Palestinian child fatalities spike during Gaza protests

Palestinians protest under the banner of the Great March of Return in Khan Younis, southern Gaza, on 5 October.

Ashraf Amra APA images

Three Palestinians, including a child, were shot and killed by Israeli occupation forces during Great March of Return protests in Gaza on Friday.

Faris Hafiz al-Sarsawi, 13, died after he was shot in the chest during mass protests east of Gaza City.

Mahmoud Akram Muhammad Abu Samaan, 23, was also fatally wounded by live fire to the chest east of Gaza City.

In Khan Younis, Muhammad Fathi Hussein Muhsin al-Raqab, 18, died after he was shot in the stomach by an Israeli army sniper.

Two Palestinians were killed in Gaza’s eastern and northern perimeters earlier in the week.

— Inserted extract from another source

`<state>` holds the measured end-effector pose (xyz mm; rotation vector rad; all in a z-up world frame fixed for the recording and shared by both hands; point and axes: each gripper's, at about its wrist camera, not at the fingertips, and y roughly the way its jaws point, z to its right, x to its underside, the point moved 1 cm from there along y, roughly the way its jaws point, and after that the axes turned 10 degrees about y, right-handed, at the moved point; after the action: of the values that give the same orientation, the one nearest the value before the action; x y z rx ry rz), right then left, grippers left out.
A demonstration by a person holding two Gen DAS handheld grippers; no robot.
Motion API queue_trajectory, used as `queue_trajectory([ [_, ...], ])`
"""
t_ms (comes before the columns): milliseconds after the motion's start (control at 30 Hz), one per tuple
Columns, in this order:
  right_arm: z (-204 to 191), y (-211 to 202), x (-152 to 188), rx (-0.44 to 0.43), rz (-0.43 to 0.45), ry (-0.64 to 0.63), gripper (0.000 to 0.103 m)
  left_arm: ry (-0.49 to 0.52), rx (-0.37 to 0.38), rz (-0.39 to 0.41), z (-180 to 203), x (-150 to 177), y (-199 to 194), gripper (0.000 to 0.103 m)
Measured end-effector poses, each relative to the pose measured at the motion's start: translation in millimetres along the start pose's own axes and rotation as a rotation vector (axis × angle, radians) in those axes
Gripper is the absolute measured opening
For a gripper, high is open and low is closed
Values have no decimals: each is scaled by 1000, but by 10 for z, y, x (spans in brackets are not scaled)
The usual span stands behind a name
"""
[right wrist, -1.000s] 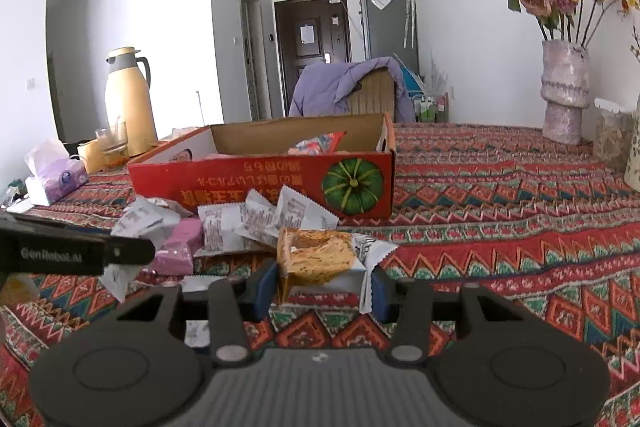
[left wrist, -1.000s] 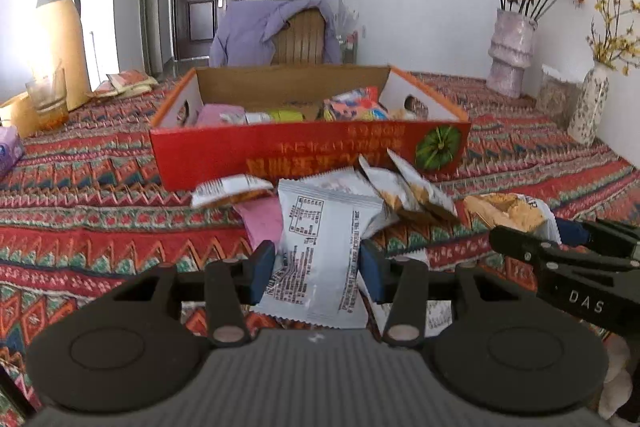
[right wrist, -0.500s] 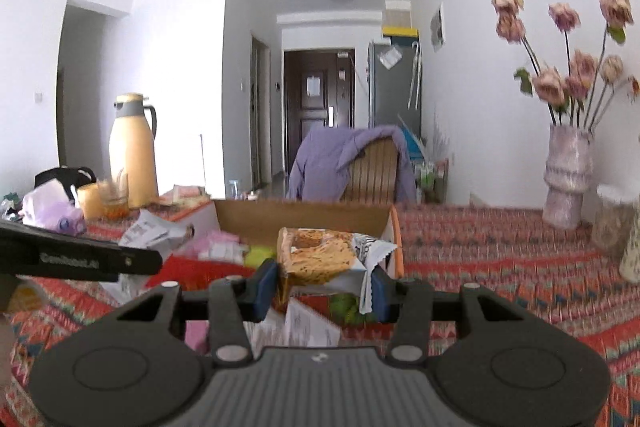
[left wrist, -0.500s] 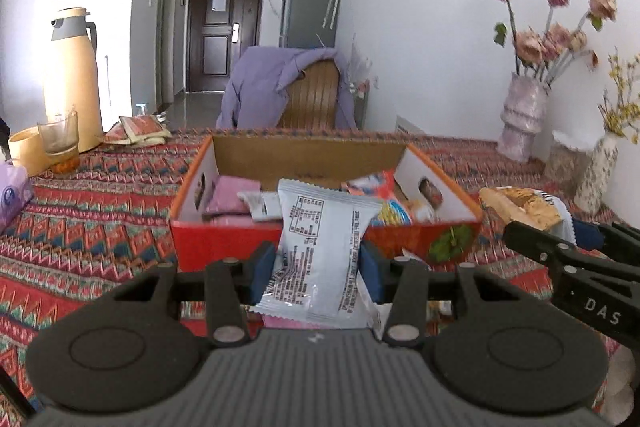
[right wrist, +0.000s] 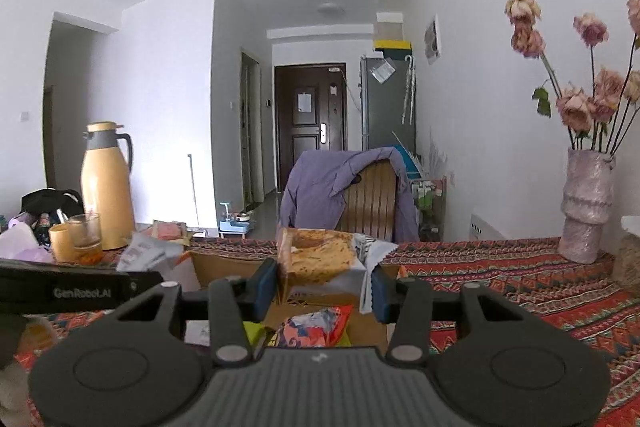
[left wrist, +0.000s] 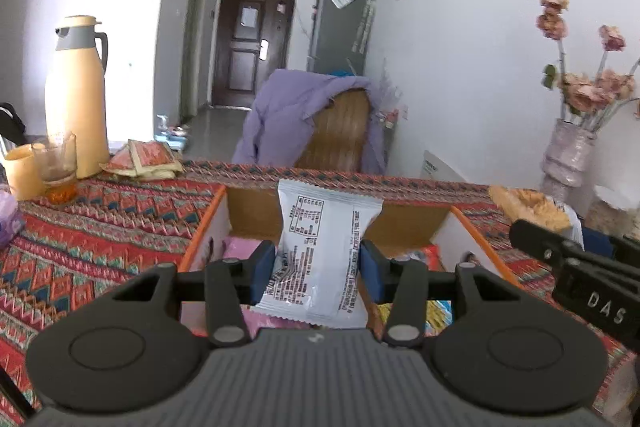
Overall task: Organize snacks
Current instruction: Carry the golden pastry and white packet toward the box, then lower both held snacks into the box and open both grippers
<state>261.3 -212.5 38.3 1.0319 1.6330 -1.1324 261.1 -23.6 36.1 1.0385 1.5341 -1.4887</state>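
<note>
Table: patterned red cloth [left wrist: 100, 227].
Box: open cardboard box [left wrist: 248, 211] holding snacks, under both grippers.
Left gripper [left wrist: 318, 267]: clamped on a white snack packet [left wrist: 320, 255], upright over the box.
Right gripper [right wrist: 324, 285]: clamped on a cake packet [right wrist: 320, 259] above the box.

I see a table covered in a red, zigzag-patterned woven cloth [left wrist: 100, 227]. On it, in the middle, sits an open cardboard box with orange-edged walls [left wrist: 208, 223]. Far left stand a tall cream thermos jug with a grey handle [left wrist: 76, 95], a clear drinking glass [left wrist: 56, 163] beside a short yellow cup [left wrist: 20, 171], and some flat red sachets [left wrist: 146, 161]. Far right stands a pale pink ribbed vase of dried roses [right wrist: 586, 203].
</note>
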Motion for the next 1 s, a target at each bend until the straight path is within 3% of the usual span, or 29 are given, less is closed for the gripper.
queue_trajectory([
  [133,79,287,166,27,8,23,46,10,-72,34,-56,47,208,47],
  [433,188,490,386,14,-64,50,49,0,-18,-40,-159,263,529,51],
  [467,187,487,404,16,-66,47,49,-10,-20,-42,-181,282,527,63],
  [500,188,484,418,17,-68,45,53,-26,-26,-47,-210,300,523,86],
  [567,199,488,424,13,-76,48,78,-60,-52,-28,-275,327,478,103],
  [633,197,469,442,28,-69,43,93,-67,-57,-8,-300,320,425,103],
  [733,204,442,451,33,-60,51,103,-64,-62,2,-293,323,403,103],
  [1000,201,457,476,55,-50,22,103,-22,-90,10,-214,303,362,103],
])
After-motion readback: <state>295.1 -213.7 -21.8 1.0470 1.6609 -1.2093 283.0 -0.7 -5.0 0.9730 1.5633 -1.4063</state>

Ibrahim Ahmad Nassar al-Arouqi, 74, was standing in the street near his home in al-Maghazi refugee camp in central Gaza when he was hit by a live bullet in his back late Tuesday afternoon. The incident took place outside the context of Gaza’s mass protests, according to the human rights group Al Mezan.

The gunshot that killed al-Arouqi came from one of the Israeli military watchtowers that surround Gaza, according to Al Mezan.

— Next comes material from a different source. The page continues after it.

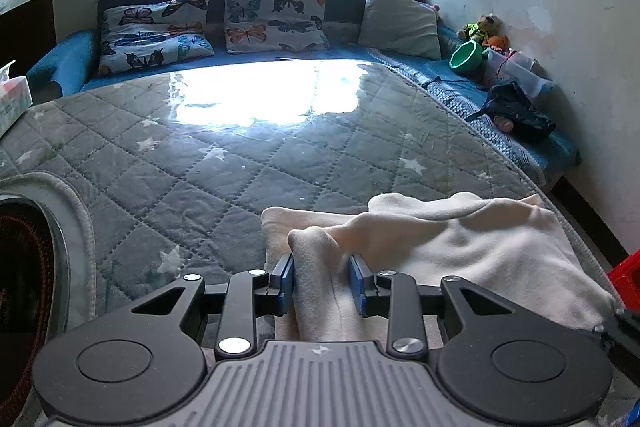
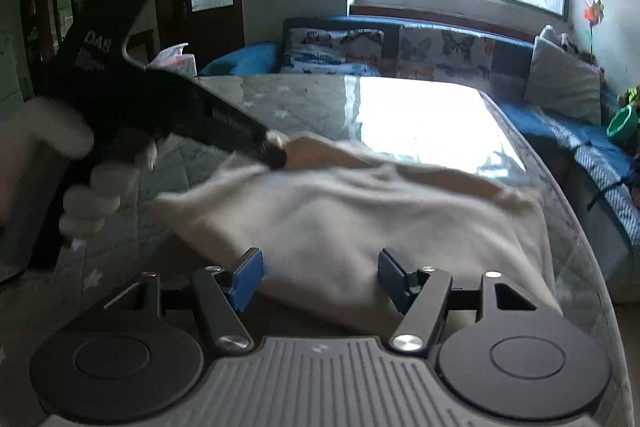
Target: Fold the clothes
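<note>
A cream fleece garment (image 1: 472, 247) lies on the near right part of a grey quilted table cover (image 1: 208, 163). My left gripper (image 1: 322, 279) is shut on a bunched fold of the garment between its blue pads (image 1: 286, 277) and lifts it slightly. In the right wrist view the same garment (image 2: 360, 219) is spread in front of my right gripper (image 2: 320, 277), which is open and empty just above the garment's near edge. The left gripper (image 2: 276, 157) shows there too, held by a white-gloved hand, pinching the garment's far left edge.
A blue sofa (image 1: 68, 67) with butterfly cushions (image 1: 276, 17) and a grey pillow (image 1: 400, 21) runs behind the table. A green bowl (image 1: 466, 55), toys and a black bag (image 1: 516, 113) sit at the right. A tissue box (image 1: 12, 99) stands at the left.
</note>
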Demonstrator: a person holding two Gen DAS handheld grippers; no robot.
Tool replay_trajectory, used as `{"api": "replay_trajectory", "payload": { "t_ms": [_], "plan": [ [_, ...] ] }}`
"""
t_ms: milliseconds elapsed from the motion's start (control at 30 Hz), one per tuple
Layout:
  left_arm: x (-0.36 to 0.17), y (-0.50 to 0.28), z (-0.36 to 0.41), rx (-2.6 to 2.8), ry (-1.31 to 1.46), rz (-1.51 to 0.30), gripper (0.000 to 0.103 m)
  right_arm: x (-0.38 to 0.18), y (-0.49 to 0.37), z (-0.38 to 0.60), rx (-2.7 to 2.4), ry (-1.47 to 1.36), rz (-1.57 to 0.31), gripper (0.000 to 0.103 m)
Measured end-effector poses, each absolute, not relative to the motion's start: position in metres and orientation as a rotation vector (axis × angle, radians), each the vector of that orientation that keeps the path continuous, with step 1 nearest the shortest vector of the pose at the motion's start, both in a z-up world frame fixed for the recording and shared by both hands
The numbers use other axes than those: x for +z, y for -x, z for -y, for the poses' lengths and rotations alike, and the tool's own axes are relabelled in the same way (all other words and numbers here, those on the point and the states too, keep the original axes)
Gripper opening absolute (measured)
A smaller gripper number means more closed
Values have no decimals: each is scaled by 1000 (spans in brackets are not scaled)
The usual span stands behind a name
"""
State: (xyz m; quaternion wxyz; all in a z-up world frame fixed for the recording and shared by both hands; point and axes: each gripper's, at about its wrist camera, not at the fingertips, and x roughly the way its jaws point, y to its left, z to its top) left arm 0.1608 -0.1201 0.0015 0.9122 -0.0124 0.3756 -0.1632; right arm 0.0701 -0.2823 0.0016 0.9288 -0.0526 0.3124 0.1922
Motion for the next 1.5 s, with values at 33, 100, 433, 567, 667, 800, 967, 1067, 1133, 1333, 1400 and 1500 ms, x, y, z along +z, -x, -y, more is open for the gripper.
{"api": "replay_trajectory", "payload": {
  "t_ms": [33, 100, 433, 567, 667, 800, 967, 1067, 1133, 1333, 1400, 1500],
  "plan": [
    [4, -158, 119, -342, 31, -767, 32, 2, -66, 286, 392, 106, -642, 65],
    [10, -153, 117, -350, 41, -750, 32, 7, -59, 295, 378, 87, -632, 65],
    [13, -113, 125, -463, 34, -732, 32, 4, -67, 348, 222, -19, -667, 66],
    [3, -104, 124, -469, 20, -753, 32, 13, -70, 347, 246, 1, -650, 66],
    [-1, -101, 121, -469, 27, -757, 32, 24, -83, 338, 268, 38, -625, 66],
    [-1, -97, 120, -471, 42, -754, 35, 34, -115, 319, 334, 47, -610, 65],
    [0, -95, 117, -470, 65, -759, 37, 27, -165, 288, 415, 50, -661, 59],
    [0, -95, 117, -471, 77, -759, 37, 16, -186, 267, 441, 89, -687, 55],
    [-1, -94, 116, -472, 88, -761, 38, 8, -196, 256, 451, 109, -705, 52],
    [0, -91, 115, -484, 96, -758, 43, 0, -207, 242, 445, 155, -709, 52],
    [1, -91, 112, -487, 110, -759, 43, 5, -204, 242, 447, 158, -697, 53],
    [3, -93, 107, -493, 139, -764, 43, 16, -198, 242, 474, 158, -673, 53]
  ]
}}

The following day, a child in Gaza was fatally injured when he was hit in the head with a tear gas canister fired by Israeli forces during protests near Erez checkpoint in northern Gaza.

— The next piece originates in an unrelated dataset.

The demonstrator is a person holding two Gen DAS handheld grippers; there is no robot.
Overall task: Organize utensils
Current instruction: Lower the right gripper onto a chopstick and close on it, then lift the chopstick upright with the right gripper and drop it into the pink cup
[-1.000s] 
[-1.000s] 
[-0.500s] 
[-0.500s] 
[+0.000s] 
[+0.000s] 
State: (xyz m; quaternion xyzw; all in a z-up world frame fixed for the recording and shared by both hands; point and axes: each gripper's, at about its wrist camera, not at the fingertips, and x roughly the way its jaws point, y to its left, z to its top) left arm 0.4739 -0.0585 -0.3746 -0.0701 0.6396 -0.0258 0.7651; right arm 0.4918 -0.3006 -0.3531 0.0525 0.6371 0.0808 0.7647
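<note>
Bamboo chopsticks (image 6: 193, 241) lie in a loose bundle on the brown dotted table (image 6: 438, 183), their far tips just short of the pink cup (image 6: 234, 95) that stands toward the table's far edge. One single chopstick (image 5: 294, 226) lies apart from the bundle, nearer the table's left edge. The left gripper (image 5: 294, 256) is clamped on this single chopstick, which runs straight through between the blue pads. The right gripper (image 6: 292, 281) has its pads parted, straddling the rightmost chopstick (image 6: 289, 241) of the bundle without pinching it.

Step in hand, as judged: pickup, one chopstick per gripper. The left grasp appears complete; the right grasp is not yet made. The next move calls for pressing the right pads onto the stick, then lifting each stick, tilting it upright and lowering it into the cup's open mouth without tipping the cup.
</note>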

Ahmad Samir Harb Abu Habil, 15, was around 300 meters from the Gaza-Israel boundary fence when he was struck by the projectile in his head, “lodging in his skull and causing extensive damage,” Defense for Children International Palestine stated.

A graphic video widely circulated on social media showed the injured child with tear gas pouring out of his head.

At least 45 Palestinian children have been killed by Israeli forces or armed civilians so far this year, one per week on average – already treble the number slain during the whole of 2017.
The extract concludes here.